## Task
Answer with a single number stating how many lines of the entries below include the string "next".

*** Opening of Data in this exercise ***

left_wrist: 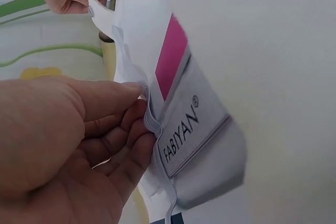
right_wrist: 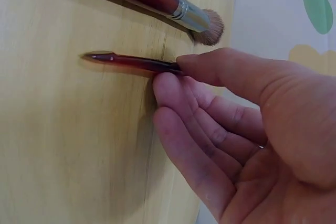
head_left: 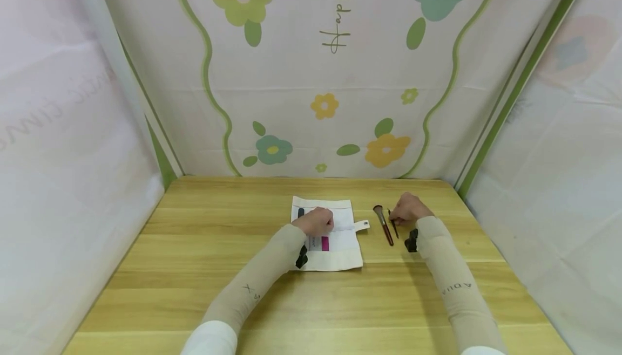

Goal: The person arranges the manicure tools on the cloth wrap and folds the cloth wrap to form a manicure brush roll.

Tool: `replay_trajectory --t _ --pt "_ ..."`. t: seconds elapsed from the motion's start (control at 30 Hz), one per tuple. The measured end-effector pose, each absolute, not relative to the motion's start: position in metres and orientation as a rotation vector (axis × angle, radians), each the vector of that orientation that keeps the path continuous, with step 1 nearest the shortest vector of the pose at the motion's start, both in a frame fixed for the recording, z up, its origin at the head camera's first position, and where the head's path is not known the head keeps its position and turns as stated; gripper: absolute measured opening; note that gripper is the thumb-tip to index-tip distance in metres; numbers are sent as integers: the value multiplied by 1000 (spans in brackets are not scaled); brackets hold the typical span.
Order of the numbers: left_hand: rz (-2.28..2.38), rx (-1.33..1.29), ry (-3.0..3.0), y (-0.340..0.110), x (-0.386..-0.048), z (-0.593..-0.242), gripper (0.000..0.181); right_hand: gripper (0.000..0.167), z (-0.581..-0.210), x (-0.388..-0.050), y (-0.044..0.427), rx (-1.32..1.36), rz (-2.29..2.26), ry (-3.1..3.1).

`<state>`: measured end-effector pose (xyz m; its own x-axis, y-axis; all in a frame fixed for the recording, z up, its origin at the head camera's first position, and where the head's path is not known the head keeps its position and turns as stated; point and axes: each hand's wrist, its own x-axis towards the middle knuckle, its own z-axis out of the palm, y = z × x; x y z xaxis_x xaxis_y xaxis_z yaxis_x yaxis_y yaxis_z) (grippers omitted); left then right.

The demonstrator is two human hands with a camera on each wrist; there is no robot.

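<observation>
Left hand pinches pouch elastic, right hand a slim tool, inside table edges.

There was one bench, one white pouch, one thick brush and one thin stick. The pouch had one strap with one snap, one pink patch and one printed word inside. One left hand and one right hand made two, with two beige sleeves and two black wrist pieces. Three cloth walls showed. The back wall bore one large word, two wavy green lines and seven flowers: two teal, two orange and three green. Green leaves there also came to seven, one of them cut off by the top edge of the view.
</observation>
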<state>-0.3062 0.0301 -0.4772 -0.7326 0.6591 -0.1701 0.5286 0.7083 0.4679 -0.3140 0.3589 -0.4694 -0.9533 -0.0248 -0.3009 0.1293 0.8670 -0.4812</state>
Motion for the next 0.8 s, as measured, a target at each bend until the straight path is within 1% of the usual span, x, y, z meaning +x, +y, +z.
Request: replay_trajectory --t 0.1,0.3,0.53,0.8 --pt "537 924 2579 30 -309 -478 38 28 -470 -314 363 74 -780 2726" --pt "507 917 2565 29 -311 -476 41 37 -458 -316 366 46 -799 2766" --pt "497 917 2554 25 -308 -472 38 25 -435 -319 350 2 -1023 2717" --pt "516 957 2542 21 -308 -474 34 23 -423 -326 311 -65 -1116 2688"
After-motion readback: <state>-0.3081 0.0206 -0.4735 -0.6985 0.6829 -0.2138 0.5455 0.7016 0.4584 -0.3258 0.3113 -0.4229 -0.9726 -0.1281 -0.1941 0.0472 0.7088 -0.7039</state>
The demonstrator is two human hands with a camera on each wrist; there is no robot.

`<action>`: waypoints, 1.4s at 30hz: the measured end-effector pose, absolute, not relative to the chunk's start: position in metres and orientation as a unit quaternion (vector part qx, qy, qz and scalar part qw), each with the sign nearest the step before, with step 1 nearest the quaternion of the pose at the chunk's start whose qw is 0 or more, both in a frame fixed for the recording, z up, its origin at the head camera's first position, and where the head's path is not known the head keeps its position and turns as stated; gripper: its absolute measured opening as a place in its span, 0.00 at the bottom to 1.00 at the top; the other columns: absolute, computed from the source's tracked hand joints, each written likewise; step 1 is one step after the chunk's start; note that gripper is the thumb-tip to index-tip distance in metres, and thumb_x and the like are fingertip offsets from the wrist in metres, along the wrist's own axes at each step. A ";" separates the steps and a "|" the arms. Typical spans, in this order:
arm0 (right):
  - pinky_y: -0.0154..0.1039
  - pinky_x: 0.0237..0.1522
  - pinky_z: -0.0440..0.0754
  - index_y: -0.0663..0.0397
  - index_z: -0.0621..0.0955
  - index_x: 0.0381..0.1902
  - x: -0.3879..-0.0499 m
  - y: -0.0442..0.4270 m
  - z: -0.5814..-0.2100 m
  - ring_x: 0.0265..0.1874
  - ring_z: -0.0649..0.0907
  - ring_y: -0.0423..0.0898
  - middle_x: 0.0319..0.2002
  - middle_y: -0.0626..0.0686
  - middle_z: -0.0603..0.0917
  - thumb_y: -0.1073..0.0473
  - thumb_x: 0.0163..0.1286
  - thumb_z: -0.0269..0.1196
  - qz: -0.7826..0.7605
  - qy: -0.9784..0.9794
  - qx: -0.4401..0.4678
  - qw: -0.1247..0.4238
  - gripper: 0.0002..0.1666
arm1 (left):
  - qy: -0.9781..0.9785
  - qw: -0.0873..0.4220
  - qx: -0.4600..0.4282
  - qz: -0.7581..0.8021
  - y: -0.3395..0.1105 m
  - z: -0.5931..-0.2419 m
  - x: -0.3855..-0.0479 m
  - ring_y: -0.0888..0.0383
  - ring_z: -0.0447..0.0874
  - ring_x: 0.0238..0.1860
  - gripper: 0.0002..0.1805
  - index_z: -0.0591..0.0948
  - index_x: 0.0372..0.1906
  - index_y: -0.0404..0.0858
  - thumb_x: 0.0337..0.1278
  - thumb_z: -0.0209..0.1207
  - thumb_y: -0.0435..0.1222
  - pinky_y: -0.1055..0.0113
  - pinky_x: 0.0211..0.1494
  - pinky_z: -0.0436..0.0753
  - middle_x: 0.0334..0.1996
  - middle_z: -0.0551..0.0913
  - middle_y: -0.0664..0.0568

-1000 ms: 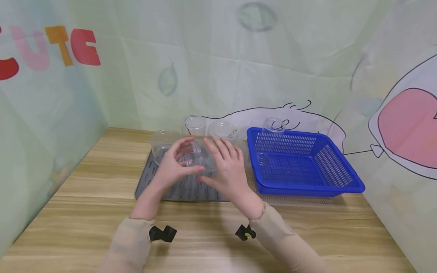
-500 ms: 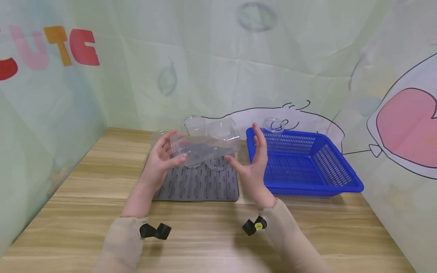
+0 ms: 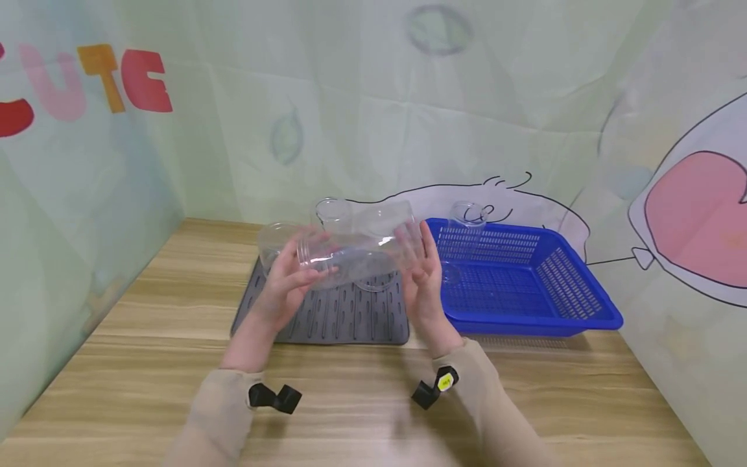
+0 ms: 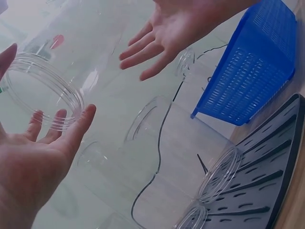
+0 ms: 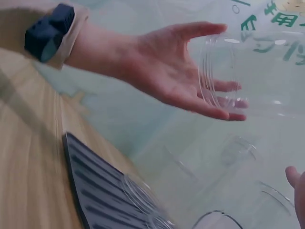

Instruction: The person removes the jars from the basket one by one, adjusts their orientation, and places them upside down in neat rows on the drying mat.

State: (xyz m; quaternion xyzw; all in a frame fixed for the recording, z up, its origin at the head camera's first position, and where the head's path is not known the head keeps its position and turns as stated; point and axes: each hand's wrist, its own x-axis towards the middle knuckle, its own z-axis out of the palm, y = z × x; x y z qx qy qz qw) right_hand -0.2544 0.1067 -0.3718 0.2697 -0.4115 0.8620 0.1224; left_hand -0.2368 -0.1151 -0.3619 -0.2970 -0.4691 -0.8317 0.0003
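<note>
A large clear jar (image 3: 362,256) lies on its side in the air above a grey ridged mat (image 3: 350,324). My left hand (image 3: 286,279) grips its threaded mouth, thumb on the near side and fingers around the rim, as the right wrist view also shows. At the jar's other end is my right hand (image 3: 425,282); its fingers (image 4: 147,50) look straight in the left wrist view, along the jar's side. Whether they press on it I cannot tell. More clear jars stand on the mat: one on the left (image 3: 277,237), one at the back (image 3: 332,211), another partly hidden behind the held jar.
A blue plastic basket (image 3: 528,322) with slotted walls stands to the right of the mat. In its back left corner is a clear jar (image 3: 467,217). Beneath everything is a wooden table (image 3: 350,402), and printed cloth (image 3: 362,110) hangs close behind and at both sides.
The held jar has come up off the mat area and turned onto its side. My right hand moved away to the right, then came back in to the jar's far end.
</note>
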 end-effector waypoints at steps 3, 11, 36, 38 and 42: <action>0.47 0.67 0.74 0.50 0.61 0.74 -0.250 0.100 -0.369 0.64 0.73 0.46 0.66 0.47 0.73 0.35 0.46 0.75 0.870 -0.383 0.294 0.099 0.63 | -0.467 -0.006 -0.297 -0.833 -0.111 -0.363 -0.238 0.57 0.77 0.60 0.32 0.66 0.66 0.44 0.52 0.51 0.25 0.64 0.60 0.82 0.62 0.73 0.52; 0.56 0.72 0.65 0.33 0.73 0.64 -0.241 0.088 -0.365 0.66 0.72 0.46 0.66 0.43 0.74 0.35 0.48 0.73 0.889 -0.339 0.306 0.030 0.44 | -0.473 -0.019 -0.287 -0.833 -0.104 -0.366 -0.239 0.52 0.72 0.64 0.36 0.61 0.68 0.43 0.49 0.48 0.23 0.64 0.60 0.82 0.67 0.66 0.45; 0.61 0.72 0.64 0.33 0.71 0.65 -0.236 0.081 -0.352 0.65 0.73 0.48 0.67 0.47 0.73 0.38 0.43 0.77 0.897 -0.352 0.263 0.043 0.49 | -0.483 -0.029 -0.308 -0.819 -0.114 -0.364 -0.237 0.54 0.66 0.70 0.44 0.53 0.74 0.41 0.52 0.57 0.26 0.65 0.65 0.77 0.73 0.59 0.44; 0.59 0.71 0.65 0.33 0.70 0.66 -0.236 0.081 -0.351 0.66 0.73 0.48 0.67 0.47 0.73 0.38 0.42 0.78 0.895 -0.359 0.263 0.043 0.51 | -0.488 -0.019 -0.314 -0.814 -0.118 -0.363 -0.237 0.57 0.66 0.70 0.44 0.52 0.75 0.40 0.54 0.60 0.29 0.66 0.66 0.75 0.73 0.58 0.45; 0.54 0.69 0.71 0.37 0.68 0.69 -0.239 0.081 -0.351 0.65 0.73 0.49 0.67 0.48 0.72 0.38 0.42 0.78 0.889 -0.371 0.265 0.048 0.56 | -0.477 0.021 -0.314 -0.821 -0.130 -0.363 -0.240 0.58 0.67 0.69 0.42 0.56 0.74 0.40 0.58 0.64 0.39 0.67 0.68 0.74 0.71 0.64 0.50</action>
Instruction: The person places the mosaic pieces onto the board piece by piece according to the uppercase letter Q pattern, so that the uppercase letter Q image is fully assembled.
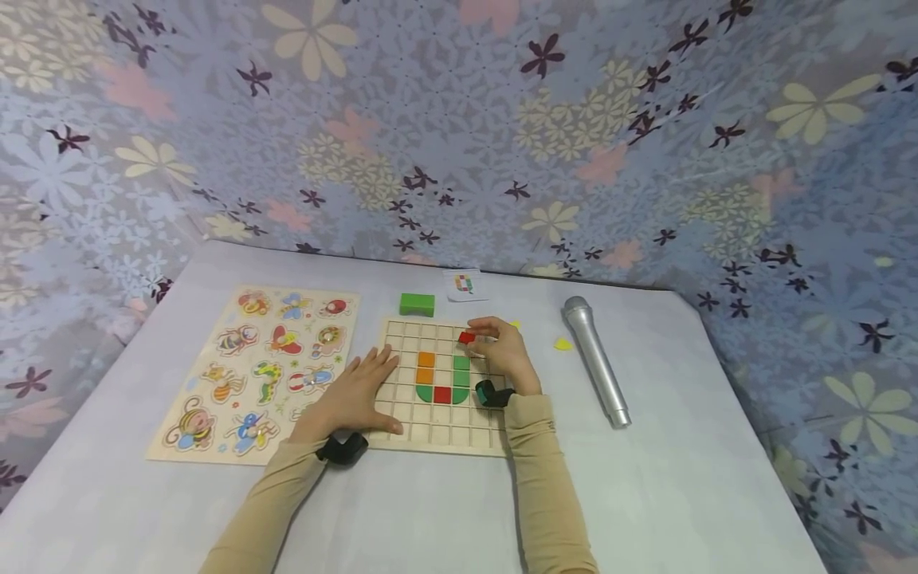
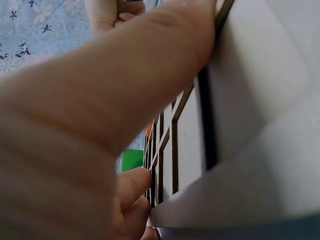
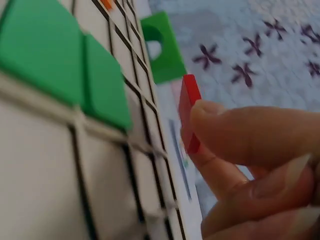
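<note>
In the head view a wooden grid board [image 1: 419, 434] lies on the table with orange tiles [image 1: 426, 368], green tiles [image 1: 461, 370] and a red tile [image 1: 442, 395] in a U shape. My right hand [image 1: 504, 351] pinches another red tile [image 1: 466, 338] between thumb and finger over the board's upper right part. In the right wrist view that red tile [image 3: 189, 112] is held on edge, apart from the grid. My left hand [image 1: 355, 395] rests with spread fingers on the board's left edge. Its thumb [image 2: 150, 55] lies across the board edge in the left wrist view.
A wooden insect puzzle [image 1: 283, 375] lies at the left. Behind the board are a green block [image 1: 417, 304] and a small pattern card [image 1: 466, 285]. To the right are a yellow piece [image 1: 562, 344] and a silver microphone [image 1: 597, 363]. A floral cloth [image 1: 459, 143] hangs behind the table.
</note>
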A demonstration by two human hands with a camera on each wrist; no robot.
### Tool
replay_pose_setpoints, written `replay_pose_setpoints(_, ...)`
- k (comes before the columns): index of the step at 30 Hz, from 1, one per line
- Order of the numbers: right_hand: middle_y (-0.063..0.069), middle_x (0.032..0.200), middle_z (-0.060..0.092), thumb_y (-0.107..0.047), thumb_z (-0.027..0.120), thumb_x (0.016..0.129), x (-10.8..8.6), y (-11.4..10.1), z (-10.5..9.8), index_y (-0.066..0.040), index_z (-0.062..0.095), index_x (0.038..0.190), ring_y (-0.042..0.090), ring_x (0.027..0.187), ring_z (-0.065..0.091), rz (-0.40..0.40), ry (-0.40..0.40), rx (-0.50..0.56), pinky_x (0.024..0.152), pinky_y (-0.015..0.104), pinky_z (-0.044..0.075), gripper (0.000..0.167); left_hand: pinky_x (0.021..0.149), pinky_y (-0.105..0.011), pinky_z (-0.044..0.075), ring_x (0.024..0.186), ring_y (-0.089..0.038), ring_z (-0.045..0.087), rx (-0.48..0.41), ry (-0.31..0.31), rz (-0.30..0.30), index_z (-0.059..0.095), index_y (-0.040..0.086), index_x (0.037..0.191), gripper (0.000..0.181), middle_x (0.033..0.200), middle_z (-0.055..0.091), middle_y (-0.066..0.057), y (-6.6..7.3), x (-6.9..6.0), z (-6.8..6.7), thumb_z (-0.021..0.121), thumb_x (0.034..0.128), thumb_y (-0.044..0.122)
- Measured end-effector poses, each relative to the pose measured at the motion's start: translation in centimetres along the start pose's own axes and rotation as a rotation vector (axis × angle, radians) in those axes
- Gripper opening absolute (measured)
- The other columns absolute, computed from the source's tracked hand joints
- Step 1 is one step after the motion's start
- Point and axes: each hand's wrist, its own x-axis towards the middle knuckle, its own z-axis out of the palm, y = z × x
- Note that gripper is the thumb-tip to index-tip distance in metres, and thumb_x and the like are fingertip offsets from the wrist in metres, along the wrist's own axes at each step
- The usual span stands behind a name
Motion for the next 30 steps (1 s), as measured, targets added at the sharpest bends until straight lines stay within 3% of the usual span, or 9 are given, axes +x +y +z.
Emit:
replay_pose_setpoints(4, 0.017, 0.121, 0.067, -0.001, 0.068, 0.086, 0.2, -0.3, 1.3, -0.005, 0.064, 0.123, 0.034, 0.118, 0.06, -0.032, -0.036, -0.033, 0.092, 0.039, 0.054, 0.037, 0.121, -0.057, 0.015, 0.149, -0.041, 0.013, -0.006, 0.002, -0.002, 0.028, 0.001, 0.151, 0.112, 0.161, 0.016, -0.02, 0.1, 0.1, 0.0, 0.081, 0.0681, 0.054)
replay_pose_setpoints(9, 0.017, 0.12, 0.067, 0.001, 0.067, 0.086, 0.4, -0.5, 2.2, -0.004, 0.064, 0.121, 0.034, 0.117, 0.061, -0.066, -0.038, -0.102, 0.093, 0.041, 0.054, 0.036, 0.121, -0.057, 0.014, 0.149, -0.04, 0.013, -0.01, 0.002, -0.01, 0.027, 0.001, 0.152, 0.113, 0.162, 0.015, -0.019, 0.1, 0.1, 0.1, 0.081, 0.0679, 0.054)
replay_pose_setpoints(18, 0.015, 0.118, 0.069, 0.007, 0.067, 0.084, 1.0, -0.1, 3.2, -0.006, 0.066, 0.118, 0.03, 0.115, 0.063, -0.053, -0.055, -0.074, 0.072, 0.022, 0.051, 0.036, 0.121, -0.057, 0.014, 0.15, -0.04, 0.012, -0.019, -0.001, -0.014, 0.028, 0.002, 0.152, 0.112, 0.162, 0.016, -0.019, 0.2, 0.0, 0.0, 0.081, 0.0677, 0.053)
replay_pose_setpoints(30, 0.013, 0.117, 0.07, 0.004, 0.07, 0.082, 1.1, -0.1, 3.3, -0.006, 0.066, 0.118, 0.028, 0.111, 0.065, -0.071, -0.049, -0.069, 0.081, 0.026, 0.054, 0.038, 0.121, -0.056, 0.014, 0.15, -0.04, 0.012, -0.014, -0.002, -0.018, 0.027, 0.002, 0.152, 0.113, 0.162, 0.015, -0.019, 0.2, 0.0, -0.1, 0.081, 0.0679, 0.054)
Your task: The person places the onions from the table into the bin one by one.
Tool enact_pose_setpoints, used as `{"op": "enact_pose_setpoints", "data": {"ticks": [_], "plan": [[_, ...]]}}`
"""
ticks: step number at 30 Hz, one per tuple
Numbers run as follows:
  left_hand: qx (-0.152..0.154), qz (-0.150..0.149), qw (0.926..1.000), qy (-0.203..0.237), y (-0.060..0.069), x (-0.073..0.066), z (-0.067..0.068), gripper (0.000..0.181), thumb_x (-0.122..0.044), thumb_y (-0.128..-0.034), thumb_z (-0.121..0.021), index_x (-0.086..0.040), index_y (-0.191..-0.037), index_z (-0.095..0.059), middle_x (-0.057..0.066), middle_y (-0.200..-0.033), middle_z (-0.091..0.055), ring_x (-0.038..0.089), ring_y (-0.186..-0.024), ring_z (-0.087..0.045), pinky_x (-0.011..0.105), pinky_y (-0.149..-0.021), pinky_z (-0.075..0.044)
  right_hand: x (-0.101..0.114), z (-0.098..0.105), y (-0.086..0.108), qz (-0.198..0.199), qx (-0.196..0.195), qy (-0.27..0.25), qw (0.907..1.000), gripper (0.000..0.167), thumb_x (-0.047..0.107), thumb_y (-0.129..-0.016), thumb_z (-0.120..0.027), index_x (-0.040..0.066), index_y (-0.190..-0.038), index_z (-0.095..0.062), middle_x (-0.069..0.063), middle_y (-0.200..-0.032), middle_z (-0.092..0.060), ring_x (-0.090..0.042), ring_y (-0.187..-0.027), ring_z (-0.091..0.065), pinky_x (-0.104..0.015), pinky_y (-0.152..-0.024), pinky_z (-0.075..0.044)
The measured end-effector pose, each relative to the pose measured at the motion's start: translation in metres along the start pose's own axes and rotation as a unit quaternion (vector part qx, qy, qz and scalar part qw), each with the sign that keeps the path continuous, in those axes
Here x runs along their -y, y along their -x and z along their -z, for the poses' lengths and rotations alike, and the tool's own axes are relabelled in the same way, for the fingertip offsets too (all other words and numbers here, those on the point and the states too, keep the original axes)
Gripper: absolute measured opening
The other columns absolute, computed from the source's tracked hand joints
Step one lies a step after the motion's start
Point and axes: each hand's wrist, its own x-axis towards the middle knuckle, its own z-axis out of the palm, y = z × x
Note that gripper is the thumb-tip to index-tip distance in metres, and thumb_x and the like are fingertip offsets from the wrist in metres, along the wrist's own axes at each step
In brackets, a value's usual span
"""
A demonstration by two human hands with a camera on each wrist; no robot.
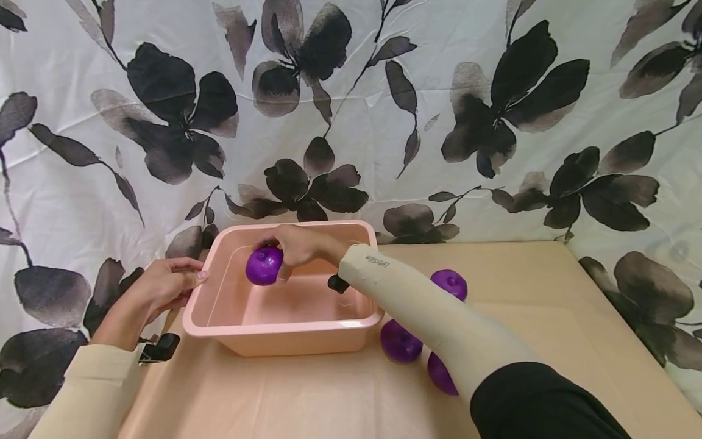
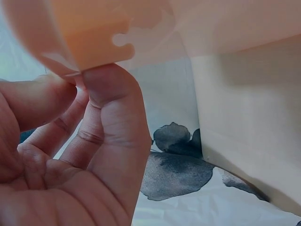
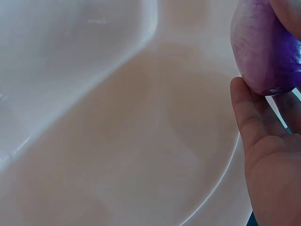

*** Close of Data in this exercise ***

## Output of the task
2